Common wisdom has it that Claude Chabrol's been trading water since the superb La Ceremonie, and decidedly minor efforts like La Fleur du Mal, Rien ne va Plus and Merci Pour le Chocolat certainly do little to change that view, but the surprisingly excellent Au Coeur du Mensonge aka The Heart of the Lie/The Color of Lies is easily one of his very best.
As usual he's not interested in the thriller mechanics of the film's murder mystery, preferring to focus on the effects on the marriage of the small-town art teacher who becomes the favourite suspect for locals and police alike.

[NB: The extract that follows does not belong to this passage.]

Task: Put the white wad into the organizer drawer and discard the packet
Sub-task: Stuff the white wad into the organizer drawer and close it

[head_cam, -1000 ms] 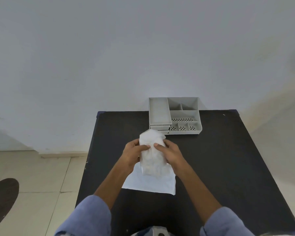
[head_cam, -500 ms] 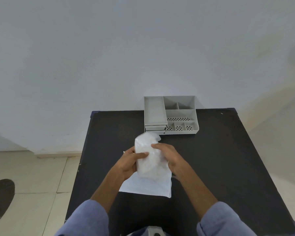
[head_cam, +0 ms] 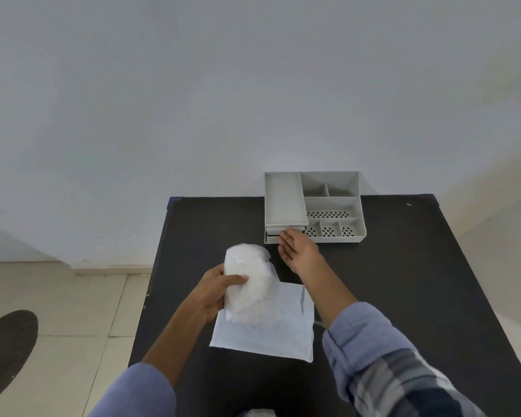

At once a subtle play on the nature of lies, floating the notion that when everybody's lying there are no more lies, and another of his portraits of small town petit bourgeois suspicion ("You never really know who you live with."), it benefits from superb performances from a surprisingly likable Sandrine Bonnaire and a convincingly tortured Jacques Gamblin as the couple in the eye of the quiet storm, as well as good supporting turns from Antoine de Caunes as a smug overachieving author and local celebrity and Bernard Verley as an easygoing but quietly perceptive local cop that are more than good enough to make you overlook a horribly flat performance by Valeria Bruni Tedeschi as the detective in charge of the case. She's one of the only two real bum notes in the film. The other? Well, just for once couldn't Chabrol hire someone other than his son to write the score? Matthieu Chabrol turns out another of his identikit numbers - start off classical piano, add a bit of dissonance, then a bit of pseudo-comic artful jauntiness before collapsing back into classical piano mode - that adds nothing but tedious familiarity to the proceedings. But this is still more than good enough to overcome those obstacles.
Kino's Region 1 DVD is an acceptable standards conversion from Pal that could be better, but it does at least feature the trailer, a subtitled introduction and 25-minute making of.